Records excerpted from a collection
===

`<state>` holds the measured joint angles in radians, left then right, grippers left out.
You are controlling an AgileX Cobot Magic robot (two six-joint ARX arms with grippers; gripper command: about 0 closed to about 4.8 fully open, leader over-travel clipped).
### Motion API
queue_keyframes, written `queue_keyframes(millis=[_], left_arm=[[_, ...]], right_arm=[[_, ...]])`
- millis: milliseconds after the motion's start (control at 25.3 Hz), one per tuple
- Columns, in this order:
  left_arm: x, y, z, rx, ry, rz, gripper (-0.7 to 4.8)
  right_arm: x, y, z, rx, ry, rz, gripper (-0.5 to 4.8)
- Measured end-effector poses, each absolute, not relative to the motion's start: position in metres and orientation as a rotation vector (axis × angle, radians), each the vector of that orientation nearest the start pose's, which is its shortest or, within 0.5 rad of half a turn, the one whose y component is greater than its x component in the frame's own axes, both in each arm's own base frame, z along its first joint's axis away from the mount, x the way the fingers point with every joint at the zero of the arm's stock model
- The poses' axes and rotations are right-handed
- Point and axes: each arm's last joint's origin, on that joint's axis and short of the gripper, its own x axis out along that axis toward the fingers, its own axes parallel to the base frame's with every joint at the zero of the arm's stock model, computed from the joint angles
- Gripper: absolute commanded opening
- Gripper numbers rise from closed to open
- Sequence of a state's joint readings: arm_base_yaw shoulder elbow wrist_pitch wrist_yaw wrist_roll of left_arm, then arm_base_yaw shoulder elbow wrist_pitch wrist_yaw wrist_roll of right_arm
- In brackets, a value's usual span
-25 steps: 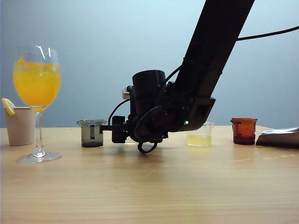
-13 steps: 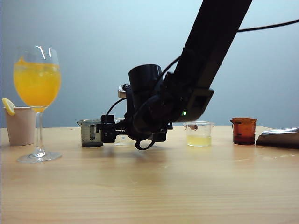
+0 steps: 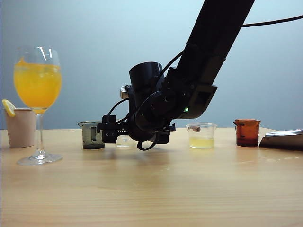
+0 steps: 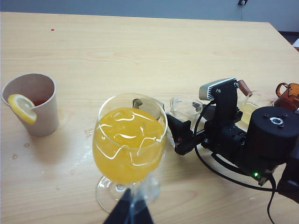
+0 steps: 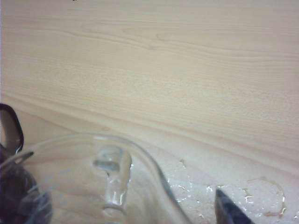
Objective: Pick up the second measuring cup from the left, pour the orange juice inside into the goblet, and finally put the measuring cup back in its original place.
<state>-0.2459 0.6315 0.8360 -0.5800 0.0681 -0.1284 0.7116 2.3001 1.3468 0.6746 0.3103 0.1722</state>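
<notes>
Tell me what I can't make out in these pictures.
- Second measuring cup: exterior view, mostly behind the right pincer.
- Right pincer: right wrist view, one fingertip shows; the rest is cut off by the edge.
- Left pincer: left wrist view, dark tips at the edge; open or shut unclear.

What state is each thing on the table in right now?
goblet: upright, full of orange juice.
second measuring cup: upright on table, empty.
right tool: open, at that cup.
left tool: near goblet's foot, opening unclear.
yellow cup: partly filled.
paper cup: upright, lemon slice on rim.
smoky cup: upright.
amber cup: upright.
</notes>
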Motion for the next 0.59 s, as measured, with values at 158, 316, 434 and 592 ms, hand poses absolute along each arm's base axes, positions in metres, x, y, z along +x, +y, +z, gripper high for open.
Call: queue_keyframes(millis=[158, 316, 434, 592], left_arm=[[0.1204, -0.0322, 0.3323, -0.092, 0.396, -0.285, -0.05], [0.12, -0.0322, 0.3317, -0.092, 0.403, -0.285, -0.05], [0.12, -0.0322, 0.3317, -0.092, 0.403, -0.285, -0.05], [0.1201, -0.0322, 0.3316, -0.092, 0.404, -0.285, -0.05]], right_arm=[[0.3682, 0.3056, 0.109, 0.036, 0.282, 0.393, 4.79], [0.3696, 0.3038, 0.1089, 0.034, 0.289, 0.39, 4.49], [0.3709, 0.3023, 0.109, 0.037, 0.289, 0.385, 2.59], [0.3726, 0.3002, 0.11, 0.038, 0.285, 0.377, 3.11]])
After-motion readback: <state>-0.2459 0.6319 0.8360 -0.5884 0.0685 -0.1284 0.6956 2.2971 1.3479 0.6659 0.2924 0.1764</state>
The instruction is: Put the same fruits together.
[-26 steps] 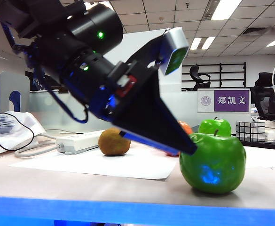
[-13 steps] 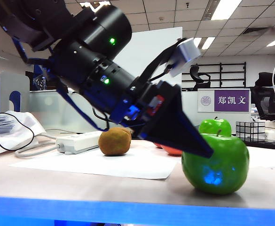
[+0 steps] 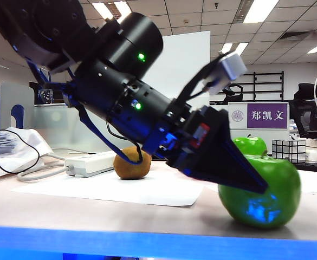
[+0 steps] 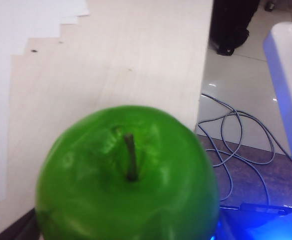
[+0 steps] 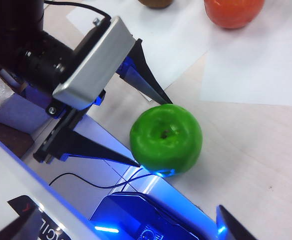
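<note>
Gleaming green apple between left gripper fingers, right gripper probably open

Left gripper — advanced and levelled out, its spread jaws now flanking the near green apple rather than pointing at its top. That apple has slid away from the kiwi — the orange fruit is now hidden behind the arm.
</note>
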`<state>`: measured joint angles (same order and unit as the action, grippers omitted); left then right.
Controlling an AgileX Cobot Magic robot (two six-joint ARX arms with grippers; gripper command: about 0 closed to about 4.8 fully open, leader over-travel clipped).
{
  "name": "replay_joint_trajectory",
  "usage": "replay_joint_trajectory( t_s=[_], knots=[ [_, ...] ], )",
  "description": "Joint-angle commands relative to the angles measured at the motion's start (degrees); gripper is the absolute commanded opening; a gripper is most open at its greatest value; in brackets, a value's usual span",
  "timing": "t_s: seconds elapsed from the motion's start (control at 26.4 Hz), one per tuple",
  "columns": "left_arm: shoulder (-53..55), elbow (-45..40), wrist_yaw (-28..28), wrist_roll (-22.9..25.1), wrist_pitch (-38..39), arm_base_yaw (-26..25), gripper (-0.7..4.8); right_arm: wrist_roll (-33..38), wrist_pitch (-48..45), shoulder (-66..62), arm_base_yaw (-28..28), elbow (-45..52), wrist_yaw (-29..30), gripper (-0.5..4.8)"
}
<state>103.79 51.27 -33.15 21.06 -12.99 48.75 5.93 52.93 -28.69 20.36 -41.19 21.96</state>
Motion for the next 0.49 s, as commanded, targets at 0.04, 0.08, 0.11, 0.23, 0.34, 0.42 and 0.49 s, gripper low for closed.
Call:
replay_joint_trajectory(
  t_s=[0.04, 0.08, 0.11, 0.23, 0.34, 0.42, 0.49],
  knots=[
    [0.7, 0.1, 0.0, -0.1, -1.4, 0.9, 4.79, -0.2, -0.5, 0.1, 0.1, -0.3, 0.2, 4.79],
    [0.9, 0.1, 0.0, -0.1, -1.5, 0.9, 4.79, -0.2, -0.5, 0.0, 0.1, -0.3, 0.3, 4.79],
    [1.0, 0.1, 0.0, -0.1, -1.7, 1.0, 4.79, -0.3, -0.5, 0.1, 0.1, -0.3, 0.2, 4.79],
    [1.3, 0.1, 0.3, -0.1, -2.3, 1.0, 4.79, -0.4, -0.5, 0.1, 0.1, -0.3, 0.2, 4.79],
    [2.0, 0.1, 2.3, -0.3, -3.8, 1.0, 3.58, -0.4, -0.5, 0.1, 0.1, -0.3, 0.2, 4.79],
    [2.3, 0.1, 2.4, -0.3, -4.3, 1.0, 1.61, -0.4, -0.5, 0.1, 0.1, -0.3, 0.1, 4.79],
    [2.6, 0.1, 2.4, -0.3, -4.4, 1.0, 0.61, -0.6, -0.5, 0.1, 0.1, -0.3, 0.0, 4.79]
  ],
)
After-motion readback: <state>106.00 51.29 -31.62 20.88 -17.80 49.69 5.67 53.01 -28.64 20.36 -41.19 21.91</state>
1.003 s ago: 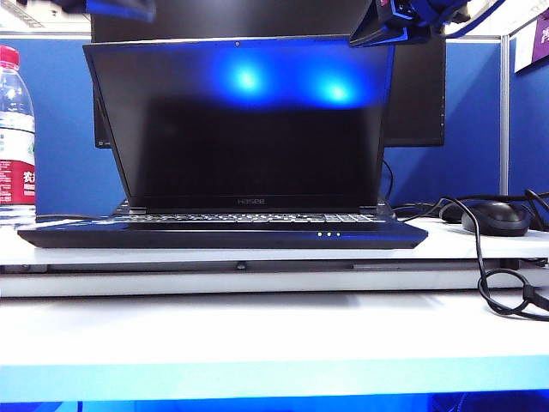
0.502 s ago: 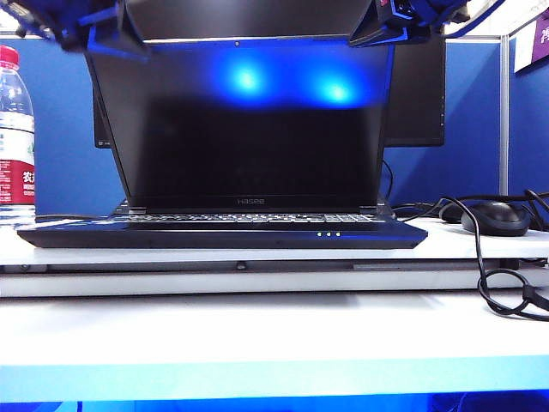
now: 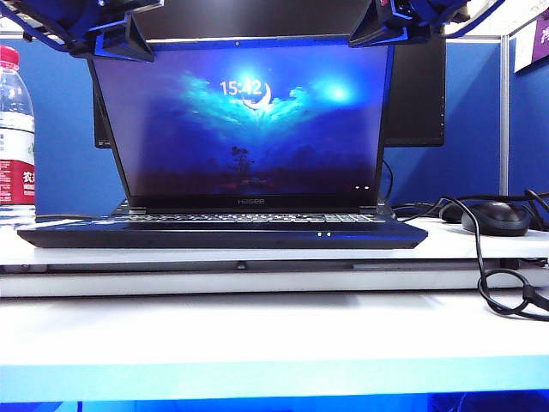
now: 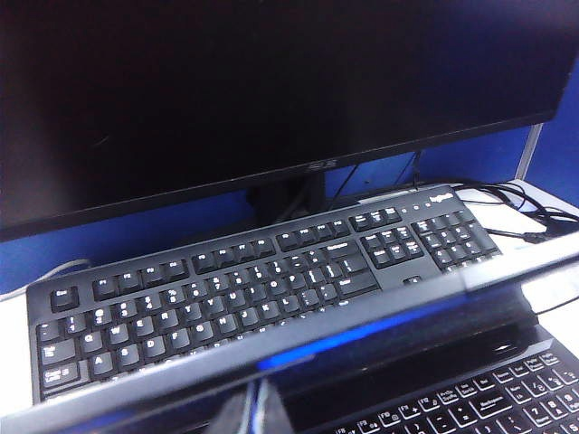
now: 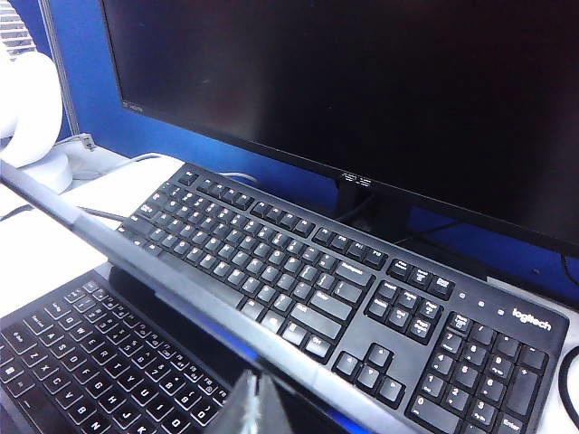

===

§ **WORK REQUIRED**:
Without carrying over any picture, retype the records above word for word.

§ **RESULT OF THIS EXERCISE**:
`<state>` holds the measured joint angles in radians, left then right, grippers left out.
You are controlling an AgileX Cobot Magic robot (two six-joint ARX arms with grippers; gripper command: about 0 closed to about 4.8 fully open, leader over-travel clipped).
### Motion API
queue_keyframes, written `queue_keyframes(millis=[_], left_arm=[[_, ...]], right_arm=[[_, ...]])`
- millis: milliseconds after the motion's start (control at 25.3 Hz), one per tuple
- Columns, in this order:
  left_arm: x, y, z, rx, ry, rz, gripper (-0.7 to 4.8)
  right_arm: x, y, z, rx, ry, rz, gripper (-0.5 to 4.8)
- Measured end-effector poses, each absolute, not relative to the motion's start: position in metres and orientation as a rotation vector (axis × angle, radians), each the vector of that orientation nearest the start pose's, which is its shortest or, within 0.5 rad of half a turn, the one whose y component is greater than its x component in the frame's own axes, both in each arm's own base frame, z along its first joint's axis away from the mount, x the way the fingers point with every joint at the zero of the arm's stock model
- The poses' axes and rotations are right-handed
- Point and axes: each arm's last joint's origin, on that joint's axis and short of the gripper, its own x axis out along that axis toward the fingers, its own axes parallel to the base frame's with every joint at the zero of the arm's stock model, computed from the joint angles
- Gripper: absolute commanded opening
- Gripper numbers rise from closed to open
- Sequence of a state's joint readings: arm_base_yaw shoulder elbow wrist_pitch wrist_yaw wrist_roll of left_arm, then arm_base_yaw shoulder elbow wrist_pitch wrist_yaw wrist_roll of right_arm
- In brackets, a value's usual span
-25 steps: 
-13 steps: 
+0 steps: 
+0 steps: 
+0 steps: 
Objective: Pick up the second measuring cup from the left, pour the orange juice inside into the goblet, and finally put the measuring cup back in its original place.
<state>-0.2459 0.6315 0.8360 -0.5800 0.0681 -0.1284 0.7116 2.3001 1.3468 0.6746 0.3103 0.1722</state>
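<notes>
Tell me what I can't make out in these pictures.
- Second measuring cup: exterior view, mostly behind the right pincer.
- Right pincer: right wrist view, one fingertip shows; the rest is cut off by the edge.
- Left pincer: left wrist view, dark tips at the edge; open or shut unclear.

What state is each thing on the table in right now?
goblet: upright, full of orange juice.
second measuring cup: upright on table, empty.
right tool: open, at that cup.
left tool: near goblet's foot, opening unclear.
yellow cup: partly filled.
paper cup: upright, lemon slice on rim.
smoky cup: upright.
amber cup: upright.
</notes>
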Motion for the next 0.59 s, as measured, with values at 158, 316, 434 and 592 ms, hand poses absolute along each arm's base axes, positions in metres, x, y, z along +x, +y, +z, gripper high for open.
Call: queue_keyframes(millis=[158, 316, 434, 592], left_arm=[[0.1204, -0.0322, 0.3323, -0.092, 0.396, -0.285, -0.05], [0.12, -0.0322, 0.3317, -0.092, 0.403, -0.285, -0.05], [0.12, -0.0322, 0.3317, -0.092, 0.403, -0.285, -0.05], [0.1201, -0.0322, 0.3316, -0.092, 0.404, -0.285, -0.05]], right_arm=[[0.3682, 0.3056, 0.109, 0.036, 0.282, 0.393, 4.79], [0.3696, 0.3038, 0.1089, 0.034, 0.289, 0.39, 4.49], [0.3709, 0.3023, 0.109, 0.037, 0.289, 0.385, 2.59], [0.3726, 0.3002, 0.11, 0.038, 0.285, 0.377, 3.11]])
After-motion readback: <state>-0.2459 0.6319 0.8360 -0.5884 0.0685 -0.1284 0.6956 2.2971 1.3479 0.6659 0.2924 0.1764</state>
The instruction is: Put the same fruits together.
[-26 steps] 
[-13 steps] 
[+0 steps] 
[+0 steps] 
[+0 steps] 
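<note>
Gleaming green apple between left gripper fingers, right gripper probably open

Left gripper — advanced and levelled out, its spread jaws now flanking the near green apple rather than pointing at its top. That apple has slid away from the kiwi — the orange fruit is now hidden behind the arm.
</note>
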`<state>`: measured joint angles (same order and unit as the action, grippers omitted); left then right.
Controlling an AgileX Cobot Magic robot (two six-joint ARX arms with grippers; gripper command: about 0 closed to about 4.8 fully open, leader over-travel clipped).
{
  "name": "replay_joint_trajectory",
  "usage": "replay_joint_trajectory( t_s=[_], knots=[ [_, ...] ], )",
  "description": "Joint-angle commands relative to the angles measured at the motion's start (degrees); gripper is the absolute commanded opening; a gripper is most open at its greatest value; in brackets, a value's usual span",
  "timing": "t_s: seconds elapsed from the motion's start (control at 26.4 Hz), one per tuple",
  "columns": "left_arm: shoulder (-53..55), elbow (-45..40), wrist_yaw (-28..28), wrist_roll (-22.9..25.1), wrist_pitch (-38..39), arm_base_yaw (-26..25), gripper (-0.7..4.8); right_arm: wrist_roll (-33..38), wrist_pitch (-48..45), shoulder (-66..62), arm_base_yaw (-28..28), elbow (-45..52), wrist_yaw (-29..30), gripper (-0.5..4.8)"
}
<state>103.79 51.27 -33.15 21.06 -12.99 48.75 5.93 52.93 -28.69 20.36 -41.19 21.96</state>
Motion for the next 0.49 s, as commanded, targets at 0.04, 0.08, 0.11, 0.23, 0.34, 0.42 and 0.49 s, gripper low for closed.
Call:
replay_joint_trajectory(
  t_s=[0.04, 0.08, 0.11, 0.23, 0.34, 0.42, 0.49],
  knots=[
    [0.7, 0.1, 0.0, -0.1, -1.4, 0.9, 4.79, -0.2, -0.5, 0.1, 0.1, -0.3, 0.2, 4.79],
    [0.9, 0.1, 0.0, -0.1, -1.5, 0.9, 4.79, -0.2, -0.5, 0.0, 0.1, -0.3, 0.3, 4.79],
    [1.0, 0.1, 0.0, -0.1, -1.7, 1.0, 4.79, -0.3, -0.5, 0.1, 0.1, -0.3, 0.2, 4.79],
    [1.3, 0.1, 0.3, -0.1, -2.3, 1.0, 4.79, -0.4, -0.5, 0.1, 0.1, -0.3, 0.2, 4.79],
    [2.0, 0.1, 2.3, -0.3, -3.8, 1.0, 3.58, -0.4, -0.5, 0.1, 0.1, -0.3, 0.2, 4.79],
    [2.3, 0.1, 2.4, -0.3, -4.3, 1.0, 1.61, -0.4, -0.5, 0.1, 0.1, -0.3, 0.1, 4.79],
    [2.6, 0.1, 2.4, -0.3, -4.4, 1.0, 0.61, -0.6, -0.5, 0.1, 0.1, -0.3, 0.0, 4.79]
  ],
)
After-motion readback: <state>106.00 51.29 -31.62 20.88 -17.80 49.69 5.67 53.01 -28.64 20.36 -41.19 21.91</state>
1.003 s ago: 
0.502 s ago: 
now: 
now: 
now: 

Nothing else belongs to the answer.